> **Task item**:
In the entries below, find the line with "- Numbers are" and the line with "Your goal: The". Return those two lines and all lines between them, exactly.

Dataset entries:
···
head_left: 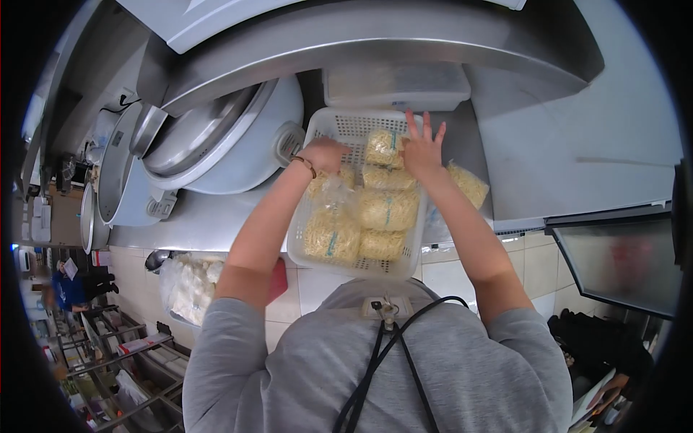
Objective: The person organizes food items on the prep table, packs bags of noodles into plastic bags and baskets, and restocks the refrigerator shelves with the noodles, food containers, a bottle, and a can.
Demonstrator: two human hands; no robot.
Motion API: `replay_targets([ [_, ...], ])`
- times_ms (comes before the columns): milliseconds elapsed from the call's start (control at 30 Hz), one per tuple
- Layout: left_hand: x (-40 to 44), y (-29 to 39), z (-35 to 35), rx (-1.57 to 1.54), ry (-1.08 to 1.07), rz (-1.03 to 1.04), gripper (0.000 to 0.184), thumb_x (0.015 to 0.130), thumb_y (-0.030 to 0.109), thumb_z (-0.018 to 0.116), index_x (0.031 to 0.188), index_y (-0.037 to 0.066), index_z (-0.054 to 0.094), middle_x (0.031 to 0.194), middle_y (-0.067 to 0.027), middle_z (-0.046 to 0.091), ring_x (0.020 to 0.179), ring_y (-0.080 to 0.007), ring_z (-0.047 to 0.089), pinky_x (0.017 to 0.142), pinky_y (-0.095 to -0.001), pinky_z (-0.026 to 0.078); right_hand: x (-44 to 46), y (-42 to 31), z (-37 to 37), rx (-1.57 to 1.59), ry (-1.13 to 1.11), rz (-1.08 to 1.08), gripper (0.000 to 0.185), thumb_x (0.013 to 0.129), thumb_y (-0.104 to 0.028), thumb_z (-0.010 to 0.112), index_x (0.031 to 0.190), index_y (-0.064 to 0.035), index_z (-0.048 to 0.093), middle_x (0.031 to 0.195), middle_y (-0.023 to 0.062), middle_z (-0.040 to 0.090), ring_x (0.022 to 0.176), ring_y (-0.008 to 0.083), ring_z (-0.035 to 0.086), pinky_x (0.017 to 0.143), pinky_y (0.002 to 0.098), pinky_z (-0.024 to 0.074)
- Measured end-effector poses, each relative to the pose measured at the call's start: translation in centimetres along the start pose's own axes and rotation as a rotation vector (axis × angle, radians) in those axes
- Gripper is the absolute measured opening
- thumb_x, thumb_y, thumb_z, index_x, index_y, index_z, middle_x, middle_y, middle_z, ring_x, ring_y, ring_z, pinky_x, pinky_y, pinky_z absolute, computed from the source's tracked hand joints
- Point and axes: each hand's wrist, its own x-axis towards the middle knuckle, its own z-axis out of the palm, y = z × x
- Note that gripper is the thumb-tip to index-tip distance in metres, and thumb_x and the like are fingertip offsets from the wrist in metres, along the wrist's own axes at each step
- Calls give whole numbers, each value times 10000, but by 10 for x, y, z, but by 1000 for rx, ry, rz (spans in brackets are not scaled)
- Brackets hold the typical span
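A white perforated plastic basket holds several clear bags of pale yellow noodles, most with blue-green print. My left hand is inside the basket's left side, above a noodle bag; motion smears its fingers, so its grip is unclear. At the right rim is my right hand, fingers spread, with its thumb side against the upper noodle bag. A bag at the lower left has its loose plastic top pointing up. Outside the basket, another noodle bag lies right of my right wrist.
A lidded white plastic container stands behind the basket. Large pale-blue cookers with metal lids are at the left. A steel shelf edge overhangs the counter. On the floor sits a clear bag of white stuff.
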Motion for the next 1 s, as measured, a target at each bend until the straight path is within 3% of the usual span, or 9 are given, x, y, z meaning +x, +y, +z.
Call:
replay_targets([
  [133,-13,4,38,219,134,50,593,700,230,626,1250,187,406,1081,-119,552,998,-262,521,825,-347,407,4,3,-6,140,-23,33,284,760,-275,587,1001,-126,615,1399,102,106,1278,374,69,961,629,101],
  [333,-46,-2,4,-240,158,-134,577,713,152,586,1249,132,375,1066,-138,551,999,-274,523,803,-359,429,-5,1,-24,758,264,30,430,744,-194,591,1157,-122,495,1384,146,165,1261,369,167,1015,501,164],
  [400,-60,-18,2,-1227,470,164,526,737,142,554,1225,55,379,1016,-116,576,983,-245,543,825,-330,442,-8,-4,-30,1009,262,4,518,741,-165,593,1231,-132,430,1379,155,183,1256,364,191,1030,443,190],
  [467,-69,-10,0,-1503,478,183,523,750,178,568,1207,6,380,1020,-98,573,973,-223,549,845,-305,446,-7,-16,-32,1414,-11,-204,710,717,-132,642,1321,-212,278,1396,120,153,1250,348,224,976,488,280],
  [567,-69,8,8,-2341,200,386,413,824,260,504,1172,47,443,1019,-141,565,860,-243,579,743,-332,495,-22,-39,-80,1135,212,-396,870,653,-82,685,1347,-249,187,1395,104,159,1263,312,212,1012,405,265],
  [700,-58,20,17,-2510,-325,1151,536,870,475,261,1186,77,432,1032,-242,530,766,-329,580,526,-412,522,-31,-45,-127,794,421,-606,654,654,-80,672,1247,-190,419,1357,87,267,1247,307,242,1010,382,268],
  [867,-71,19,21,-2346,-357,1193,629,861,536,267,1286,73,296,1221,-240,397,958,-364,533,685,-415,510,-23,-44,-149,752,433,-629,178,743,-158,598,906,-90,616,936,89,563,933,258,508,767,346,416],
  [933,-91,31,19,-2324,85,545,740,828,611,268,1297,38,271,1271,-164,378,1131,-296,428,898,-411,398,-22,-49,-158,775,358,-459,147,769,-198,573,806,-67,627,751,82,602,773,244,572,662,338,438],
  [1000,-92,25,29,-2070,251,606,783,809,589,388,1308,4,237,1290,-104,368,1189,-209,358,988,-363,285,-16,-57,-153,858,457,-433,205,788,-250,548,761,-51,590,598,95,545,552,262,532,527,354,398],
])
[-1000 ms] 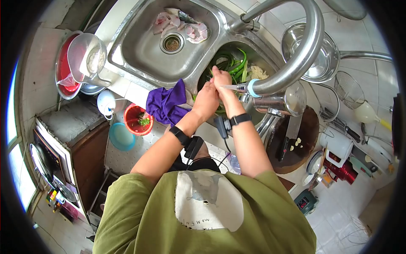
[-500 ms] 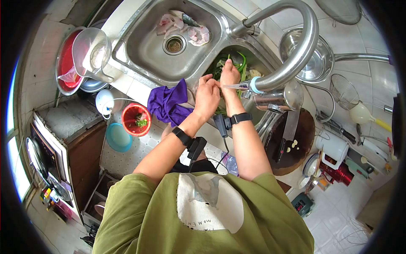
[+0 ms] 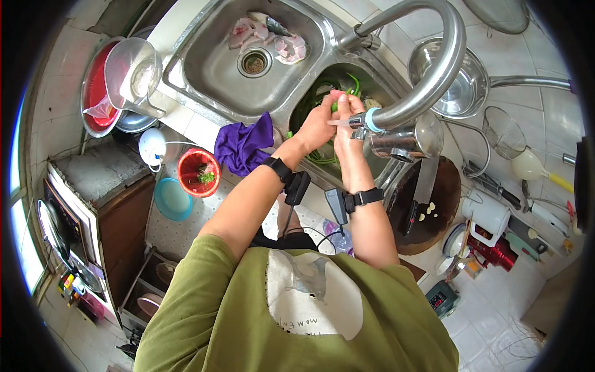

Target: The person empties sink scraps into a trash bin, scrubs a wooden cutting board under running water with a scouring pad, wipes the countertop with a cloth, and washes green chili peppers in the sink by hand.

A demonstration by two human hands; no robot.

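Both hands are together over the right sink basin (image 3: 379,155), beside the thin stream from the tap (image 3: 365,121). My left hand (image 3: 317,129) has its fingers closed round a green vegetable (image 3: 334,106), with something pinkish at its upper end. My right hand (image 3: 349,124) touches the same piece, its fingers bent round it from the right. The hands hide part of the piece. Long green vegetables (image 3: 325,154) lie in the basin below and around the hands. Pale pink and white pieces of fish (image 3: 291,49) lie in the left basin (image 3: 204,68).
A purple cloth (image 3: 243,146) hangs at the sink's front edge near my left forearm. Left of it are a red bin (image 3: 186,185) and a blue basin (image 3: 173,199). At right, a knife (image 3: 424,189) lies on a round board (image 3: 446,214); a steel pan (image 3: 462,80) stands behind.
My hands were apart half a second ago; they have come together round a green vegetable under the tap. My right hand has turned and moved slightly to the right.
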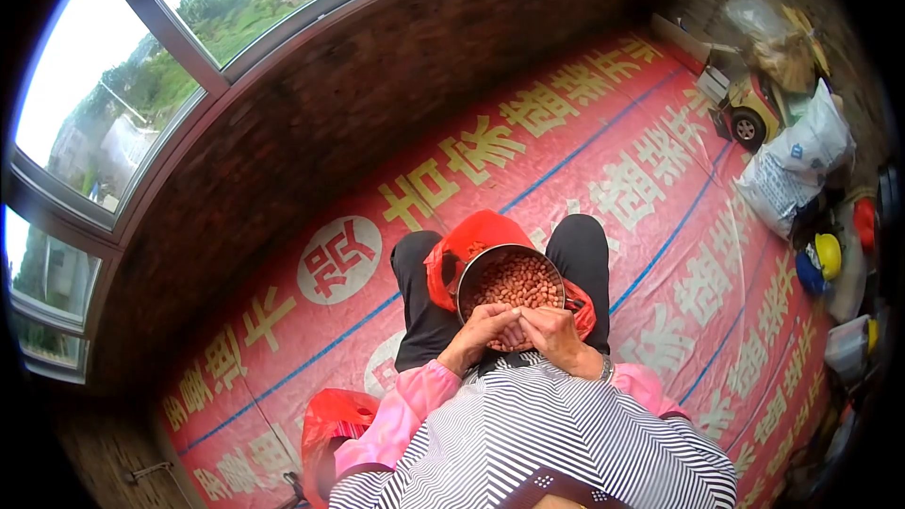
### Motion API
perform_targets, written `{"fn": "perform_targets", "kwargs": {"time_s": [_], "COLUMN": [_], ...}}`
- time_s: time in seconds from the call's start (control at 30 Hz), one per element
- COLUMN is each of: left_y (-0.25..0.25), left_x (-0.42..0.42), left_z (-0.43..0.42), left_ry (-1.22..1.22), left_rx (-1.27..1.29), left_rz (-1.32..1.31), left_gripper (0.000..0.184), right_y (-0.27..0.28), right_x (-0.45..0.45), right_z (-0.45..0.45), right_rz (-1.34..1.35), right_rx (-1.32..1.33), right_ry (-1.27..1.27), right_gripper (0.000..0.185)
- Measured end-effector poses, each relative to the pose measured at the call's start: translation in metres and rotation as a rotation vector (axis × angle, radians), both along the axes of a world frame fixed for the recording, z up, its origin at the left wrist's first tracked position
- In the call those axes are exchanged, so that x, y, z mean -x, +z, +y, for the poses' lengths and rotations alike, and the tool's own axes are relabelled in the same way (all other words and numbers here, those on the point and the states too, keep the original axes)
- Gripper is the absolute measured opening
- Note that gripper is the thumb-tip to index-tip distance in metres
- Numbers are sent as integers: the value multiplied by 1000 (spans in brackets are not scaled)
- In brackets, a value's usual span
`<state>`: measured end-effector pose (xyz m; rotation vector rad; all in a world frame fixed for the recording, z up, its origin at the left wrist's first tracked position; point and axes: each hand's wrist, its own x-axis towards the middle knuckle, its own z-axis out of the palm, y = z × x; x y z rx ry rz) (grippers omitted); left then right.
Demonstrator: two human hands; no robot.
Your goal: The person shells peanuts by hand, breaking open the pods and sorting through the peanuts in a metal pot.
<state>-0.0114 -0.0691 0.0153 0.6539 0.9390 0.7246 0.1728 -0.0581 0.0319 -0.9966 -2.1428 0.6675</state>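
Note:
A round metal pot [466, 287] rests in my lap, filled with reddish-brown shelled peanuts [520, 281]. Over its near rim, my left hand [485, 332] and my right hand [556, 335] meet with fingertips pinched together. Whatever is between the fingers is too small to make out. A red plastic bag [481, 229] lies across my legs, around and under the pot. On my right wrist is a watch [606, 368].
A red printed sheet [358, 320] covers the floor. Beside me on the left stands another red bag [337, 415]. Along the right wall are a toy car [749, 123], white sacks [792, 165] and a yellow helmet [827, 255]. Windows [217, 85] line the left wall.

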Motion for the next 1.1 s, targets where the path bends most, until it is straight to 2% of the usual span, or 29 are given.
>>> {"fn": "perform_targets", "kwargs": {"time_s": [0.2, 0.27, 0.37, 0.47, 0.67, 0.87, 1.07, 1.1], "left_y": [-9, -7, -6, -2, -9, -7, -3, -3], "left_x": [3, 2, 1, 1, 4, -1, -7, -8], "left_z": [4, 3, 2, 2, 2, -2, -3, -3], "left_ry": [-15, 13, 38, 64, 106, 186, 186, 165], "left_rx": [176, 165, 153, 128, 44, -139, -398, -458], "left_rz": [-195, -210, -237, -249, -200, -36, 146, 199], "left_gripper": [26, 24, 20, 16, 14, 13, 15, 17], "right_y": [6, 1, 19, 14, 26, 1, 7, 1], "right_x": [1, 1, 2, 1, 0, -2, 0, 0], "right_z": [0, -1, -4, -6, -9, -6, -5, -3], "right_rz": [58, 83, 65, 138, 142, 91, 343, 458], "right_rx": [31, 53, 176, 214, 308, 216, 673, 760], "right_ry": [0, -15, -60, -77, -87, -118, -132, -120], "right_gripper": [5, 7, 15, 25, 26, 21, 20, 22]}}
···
> **Solution for this task**:
- Numbers are sent as integers: the value multiplied by 1000 (spans in brackets are not scaled)
- In brackets, a value's usual span
`<state>`: measured end-effector pose (xyz m; rotation vector rad; all in a world frame fixed for the recording, z up, its origin at the left wrist's first tracked position; point and axes: each hand's wrist, its own x-axis towards the middle knuckle, its own z-axis out of the palm, y = z × x; x y z rx ry rz) (grippers omitted); left then right.
Demonstrator: two human hands; no robot.
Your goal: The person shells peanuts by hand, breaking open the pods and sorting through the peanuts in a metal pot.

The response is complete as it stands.